Elixir runs on the Erlang VM, which is designed for distributed multi-process concurrency, right? Why would this be advantageous for interactive data analysis work, which is typically done on a single node? I don't quite understand the use case, hoping someone can explain.
Uses cases that comes to mind are data distributed across nodes and things like distributed training of machine learning models (which is getting more and more focus as models get bigger).
First, to makes ure we are on the same page, distribution in Erlang happens across nodes and concurrency happens within a single operating system process. Erlang calls its concurrency primitive processes (because they are also isolated and preemptive) but that can cause some confusion (hence this comment).
From now on, when I mention process, I mean the Erlang VM processes, and they are very lightweight and you can create millions of them.
I can think of a few different ways where concurrency can help interactive data analysis:
1. Livebook supports rich outputs where each output is a process. This means your notebook can communicate with outputs as it executes. For example, it is very easy for you train a neural network and push data to the graph as it comes. Or to process data and plot it as you go.
2. You can use concurrency to run several experiments at once within the same notebook. We support this in Livebook via "Branched sections". You can prepare the data and then start several branches/processes to digest the data in different ways without a need to start several notebooks.
When it comes to distribution, it is quite similar to above, because the concurrency and distribution primitives in the Erlang VM are the same. Here is an example of how easy it is to take a ML model from concurrent to distributed: https://news.livebook.dev/distributed2-machine-learning-note...
Generally speaking, I think we should start from the opposite side: we should try to make everything concurrent by default and fallback to serial only when we cannot. Specially for data analysis, where moving data is expensive, we may end-up incurring a lot of overhead if the only form of concurrency is via the network or inter-process communication.
One last note, perhaps the most important bit of the Erlang VM machine for data analysis is that it favors a functional style. Livebook notebooks are strongly reproducible. I expand on this in this video: https://www.youtube.com/watch?v=EhSNXWkji6o
I hope this helps (and feel free to tell me if I missed the mark!).
PS: I know many of the videos above are machine learning related and that's because we have started our data journey only now.
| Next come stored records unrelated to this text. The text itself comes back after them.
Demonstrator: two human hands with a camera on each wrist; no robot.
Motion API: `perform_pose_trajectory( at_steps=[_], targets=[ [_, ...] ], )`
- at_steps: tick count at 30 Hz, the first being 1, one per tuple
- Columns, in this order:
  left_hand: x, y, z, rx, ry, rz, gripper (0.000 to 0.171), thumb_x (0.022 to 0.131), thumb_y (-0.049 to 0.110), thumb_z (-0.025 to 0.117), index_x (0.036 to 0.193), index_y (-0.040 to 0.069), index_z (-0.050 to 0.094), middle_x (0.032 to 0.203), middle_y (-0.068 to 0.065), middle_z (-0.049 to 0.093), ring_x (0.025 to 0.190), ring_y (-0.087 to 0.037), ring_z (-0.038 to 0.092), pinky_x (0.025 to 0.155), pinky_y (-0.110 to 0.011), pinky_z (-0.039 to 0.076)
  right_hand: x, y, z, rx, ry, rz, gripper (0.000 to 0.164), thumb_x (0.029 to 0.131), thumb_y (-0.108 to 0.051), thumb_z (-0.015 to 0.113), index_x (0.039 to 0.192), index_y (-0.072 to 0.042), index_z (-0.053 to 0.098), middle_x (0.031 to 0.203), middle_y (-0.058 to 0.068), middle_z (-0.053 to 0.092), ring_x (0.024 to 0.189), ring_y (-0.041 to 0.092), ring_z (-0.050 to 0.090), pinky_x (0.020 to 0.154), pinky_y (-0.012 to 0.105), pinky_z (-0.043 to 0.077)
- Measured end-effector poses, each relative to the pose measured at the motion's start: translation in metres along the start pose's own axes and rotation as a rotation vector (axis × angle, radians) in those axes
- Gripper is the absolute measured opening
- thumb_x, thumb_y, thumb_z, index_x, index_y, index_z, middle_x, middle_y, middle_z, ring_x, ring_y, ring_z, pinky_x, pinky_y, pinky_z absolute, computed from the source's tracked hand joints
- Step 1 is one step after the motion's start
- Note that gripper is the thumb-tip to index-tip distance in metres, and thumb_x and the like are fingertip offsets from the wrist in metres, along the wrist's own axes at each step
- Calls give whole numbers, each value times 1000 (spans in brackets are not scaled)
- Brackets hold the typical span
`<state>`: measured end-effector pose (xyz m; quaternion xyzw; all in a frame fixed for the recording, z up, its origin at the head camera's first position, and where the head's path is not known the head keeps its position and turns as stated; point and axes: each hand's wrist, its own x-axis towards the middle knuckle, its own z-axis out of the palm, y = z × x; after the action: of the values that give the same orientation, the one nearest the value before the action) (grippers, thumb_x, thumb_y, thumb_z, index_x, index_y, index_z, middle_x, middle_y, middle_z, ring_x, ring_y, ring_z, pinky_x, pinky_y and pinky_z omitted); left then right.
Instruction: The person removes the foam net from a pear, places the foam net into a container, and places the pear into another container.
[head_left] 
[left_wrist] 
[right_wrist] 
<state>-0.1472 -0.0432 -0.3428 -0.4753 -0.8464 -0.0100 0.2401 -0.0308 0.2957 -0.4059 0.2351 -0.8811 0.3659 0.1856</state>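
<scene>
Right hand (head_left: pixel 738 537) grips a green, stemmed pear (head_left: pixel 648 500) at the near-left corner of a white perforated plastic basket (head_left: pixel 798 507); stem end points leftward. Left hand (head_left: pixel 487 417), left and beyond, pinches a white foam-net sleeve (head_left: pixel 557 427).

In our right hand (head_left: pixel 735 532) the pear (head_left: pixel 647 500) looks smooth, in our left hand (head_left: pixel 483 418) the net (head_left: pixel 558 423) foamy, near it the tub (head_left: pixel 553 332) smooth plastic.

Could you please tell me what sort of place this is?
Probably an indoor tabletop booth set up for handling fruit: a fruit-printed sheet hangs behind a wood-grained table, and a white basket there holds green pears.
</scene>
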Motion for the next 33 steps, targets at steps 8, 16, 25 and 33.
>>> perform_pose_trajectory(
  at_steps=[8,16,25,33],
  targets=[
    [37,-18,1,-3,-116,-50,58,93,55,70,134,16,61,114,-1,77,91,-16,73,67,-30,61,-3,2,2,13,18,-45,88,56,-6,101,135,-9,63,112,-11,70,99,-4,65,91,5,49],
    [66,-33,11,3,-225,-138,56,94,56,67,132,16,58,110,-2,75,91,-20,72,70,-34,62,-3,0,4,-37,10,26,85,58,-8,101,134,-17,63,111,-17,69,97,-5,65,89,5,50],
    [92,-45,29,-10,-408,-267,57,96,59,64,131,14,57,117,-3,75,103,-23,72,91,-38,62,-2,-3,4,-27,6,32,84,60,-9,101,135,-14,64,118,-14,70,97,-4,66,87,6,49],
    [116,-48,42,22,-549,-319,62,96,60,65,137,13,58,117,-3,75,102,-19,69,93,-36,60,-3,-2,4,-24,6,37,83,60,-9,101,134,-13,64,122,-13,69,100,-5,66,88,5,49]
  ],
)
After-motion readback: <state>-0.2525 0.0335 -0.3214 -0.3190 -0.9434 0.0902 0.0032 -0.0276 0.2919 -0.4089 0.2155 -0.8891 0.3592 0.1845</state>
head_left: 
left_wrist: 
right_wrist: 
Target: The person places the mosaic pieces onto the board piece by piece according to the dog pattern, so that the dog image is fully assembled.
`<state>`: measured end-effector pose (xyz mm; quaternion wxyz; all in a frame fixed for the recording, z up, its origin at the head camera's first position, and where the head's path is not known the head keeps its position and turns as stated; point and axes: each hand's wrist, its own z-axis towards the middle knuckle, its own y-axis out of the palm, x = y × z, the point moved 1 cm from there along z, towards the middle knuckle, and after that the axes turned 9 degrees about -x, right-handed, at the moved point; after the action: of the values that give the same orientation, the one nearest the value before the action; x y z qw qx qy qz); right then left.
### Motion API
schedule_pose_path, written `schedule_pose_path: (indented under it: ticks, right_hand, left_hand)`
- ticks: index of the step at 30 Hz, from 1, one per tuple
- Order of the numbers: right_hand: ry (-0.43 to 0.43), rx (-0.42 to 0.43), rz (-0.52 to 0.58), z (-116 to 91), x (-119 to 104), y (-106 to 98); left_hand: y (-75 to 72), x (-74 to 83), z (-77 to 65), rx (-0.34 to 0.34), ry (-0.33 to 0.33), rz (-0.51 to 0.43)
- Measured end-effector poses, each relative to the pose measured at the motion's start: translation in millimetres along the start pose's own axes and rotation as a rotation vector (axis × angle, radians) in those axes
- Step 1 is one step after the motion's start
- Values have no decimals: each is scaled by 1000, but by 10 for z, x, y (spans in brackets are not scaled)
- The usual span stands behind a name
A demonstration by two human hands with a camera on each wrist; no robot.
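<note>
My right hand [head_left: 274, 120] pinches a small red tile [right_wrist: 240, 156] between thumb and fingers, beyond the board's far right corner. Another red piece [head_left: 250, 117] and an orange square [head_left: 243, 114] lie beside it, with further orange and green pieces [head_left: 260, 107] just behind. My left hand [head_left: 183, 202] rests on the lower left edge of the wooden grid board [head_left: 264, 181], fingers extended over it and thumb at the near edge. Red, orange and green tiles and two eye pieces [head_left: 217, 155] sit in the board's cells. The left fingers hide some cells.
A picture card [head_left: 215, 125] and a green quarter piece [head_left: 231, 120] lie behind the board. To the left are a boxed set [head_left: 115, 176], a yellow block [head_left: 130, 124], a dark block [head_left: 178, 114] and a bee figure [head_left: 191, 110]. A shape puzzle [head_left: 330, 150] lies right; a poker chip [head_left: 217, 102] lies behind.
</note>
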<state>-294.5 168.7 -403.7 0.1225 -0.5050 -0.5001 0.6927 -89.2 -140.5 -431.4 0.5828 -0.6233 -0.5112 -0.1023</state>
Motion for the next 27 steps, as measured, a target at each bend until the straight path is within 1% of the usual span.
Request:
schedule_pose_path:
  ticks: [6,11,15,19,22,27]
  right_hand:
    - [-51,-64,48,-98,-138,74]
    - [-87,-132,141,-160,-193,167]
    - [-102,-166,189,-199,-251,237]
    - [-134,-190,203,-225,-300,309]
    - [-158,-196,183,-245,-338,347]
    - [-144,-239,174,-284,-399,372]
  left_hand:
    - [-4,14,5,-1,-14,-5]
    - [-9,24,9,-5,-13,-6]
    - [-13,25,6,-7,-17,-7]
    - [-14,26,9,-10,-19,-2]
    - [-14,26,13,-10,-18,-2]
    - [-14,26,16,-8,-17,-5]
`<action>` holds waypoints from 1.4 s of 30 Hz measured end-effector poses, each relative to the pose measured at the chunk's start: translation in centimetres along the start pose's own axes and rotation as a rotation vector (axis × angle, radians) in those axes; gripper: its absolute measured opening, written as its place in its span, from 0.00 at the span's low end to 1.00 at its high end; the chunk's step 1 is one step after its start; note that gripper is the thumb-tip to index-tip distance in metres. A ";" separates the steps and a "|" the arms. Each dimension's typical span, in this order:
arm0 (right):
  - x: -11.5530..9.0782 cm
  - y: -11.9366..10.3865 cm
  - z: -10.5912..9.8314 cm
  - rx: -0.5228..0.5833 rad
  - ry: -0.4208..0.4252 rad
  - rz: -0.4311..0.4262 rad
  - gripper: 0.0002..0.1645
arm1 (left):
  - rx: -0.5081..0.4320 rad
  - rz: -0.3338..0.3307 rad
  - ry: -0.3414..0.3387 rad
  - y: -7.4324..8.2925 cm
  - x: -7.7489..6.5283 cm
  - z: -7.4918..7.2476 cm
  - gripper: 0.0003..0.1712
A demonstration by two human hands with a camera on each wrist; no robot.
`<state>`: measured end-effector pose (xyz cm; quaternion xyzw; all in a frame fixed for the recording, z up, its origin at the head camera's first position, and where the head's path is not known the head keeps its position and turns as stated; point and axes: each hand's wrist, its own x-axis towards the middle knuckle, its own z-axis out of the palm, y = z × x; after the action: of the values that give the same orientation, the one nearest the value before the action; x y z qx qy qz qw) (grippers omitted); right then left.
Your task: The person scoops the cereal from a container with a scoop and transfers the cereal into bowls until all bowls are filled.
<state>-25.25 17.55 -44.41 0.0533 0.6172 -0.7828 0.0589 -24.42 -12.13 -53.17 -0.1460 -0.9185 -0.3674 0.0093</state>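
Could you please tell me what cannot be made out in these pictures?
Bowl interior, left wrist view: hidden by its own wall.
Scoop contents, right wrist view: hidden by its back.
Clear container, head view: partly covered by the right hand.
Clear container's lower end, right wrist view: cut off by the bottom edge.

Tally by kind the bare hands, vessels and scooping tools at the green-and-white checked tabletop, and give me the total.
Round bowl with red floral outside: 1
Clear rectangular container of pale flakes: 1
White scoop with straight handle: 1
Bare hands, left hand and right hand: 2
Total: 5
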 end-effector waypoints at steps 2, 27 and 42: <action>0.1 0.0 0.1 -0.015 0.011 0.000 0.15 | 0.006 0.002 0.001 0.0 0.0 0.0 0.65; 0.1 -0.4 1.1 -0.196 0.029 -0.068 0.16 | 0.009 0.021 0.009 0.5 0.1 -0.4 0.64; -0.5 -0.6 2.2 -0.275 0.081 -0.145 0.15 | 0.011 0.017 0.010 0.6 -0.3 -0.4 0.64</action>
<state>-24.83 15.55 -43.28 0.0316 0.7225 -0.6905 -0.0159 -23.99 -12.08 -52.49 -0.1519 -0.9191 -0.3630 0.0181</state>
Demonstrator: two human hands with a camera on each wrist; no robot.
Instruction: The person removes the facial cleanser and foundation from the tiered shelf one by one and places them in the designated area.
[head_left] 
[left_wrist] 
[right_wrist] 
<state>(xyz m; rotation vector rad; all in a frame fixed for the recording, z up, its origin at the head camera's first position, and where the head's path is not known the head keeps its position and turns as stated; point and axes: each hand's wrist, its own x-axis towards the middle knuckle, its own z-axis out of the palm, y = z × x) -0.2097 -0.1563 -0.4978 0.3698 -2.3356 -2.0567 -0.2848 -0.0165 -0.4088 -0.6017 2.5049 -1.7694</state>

Although the principles should generally apply. Hopefully more data videos will come soon! :)
Languages and runtimes often grow beyond their original scope. And since the introduction of Dirty NIFs to the Erlang VM five years (or so) ago, integrating with native code (which is what powers a lot of data analysis and machine learning tools in high-level languages) has become a real possibility. There is a similar-ish discussion here: https://news.ycombinator.com/item?id=35572128
The video overview says the journey in data is "just starting". That's exciting! Any ideas or vision for where it's going in the future?
Also, I noticed in the demo that installing polars was very fast! Was the video trimmed, or was it cached or something? I remember when I last tried out polars in Elixir a while ago, it had to build the rust library and everything and took like 10 minutes.
Things that are in our roadmap in relation to our data vision:
* Data management within your notebook (https://github.com/livebook-dev/livebook/issues/1604) - we want you to be able to link files, urls, and object storages to your notebook and automatically manage/download it
* We want to make it easier to build visualizations (even easier than the current Chart smart cell) and also be able to filter a dataframe by selecting a visualization: https://github.com/livebook-dev/livebook/issues/1545
We have other ideas, such as making SQL a more prominent citizen in Livebook and be able to build a custom canvas as your work on your notebook, but those will likely take longer to realize.
A vote here for a SQL cell. I want folks to use Livebook and Explorer more, but a very easy win for data folks who are not familiar with Ecto and are mostly writing complex select statements would be a sql code block that can easily reference a connection.
That would let people who are getting into Elixir for data work run a query, get an Explorer.DataFrame, and interact further that way.
Livebook already has a SQL Smart cell (https://livebook.dev/integrations/sql). It doesn't integrate with Explorer yet, but it's already possible to reference a database connection, run a SQL query, and visualize the results in a table.
We’ve been investing a lot in making Elixir great for data exploration.
Today we’re taking one step further in this journey by contributing to the Explorer library and integrating it with Livebook.
Explorer is an Elixir dataframe library built on top of Polars (from Rust) and inspired by dplyr (from R).
Its integration with Livebook (open-source code notebook for Elixir) makes it easier to explore and transform dataframes interactively.
Let me know if you have questions about these new features or anything related to Livebook’s launch week. :)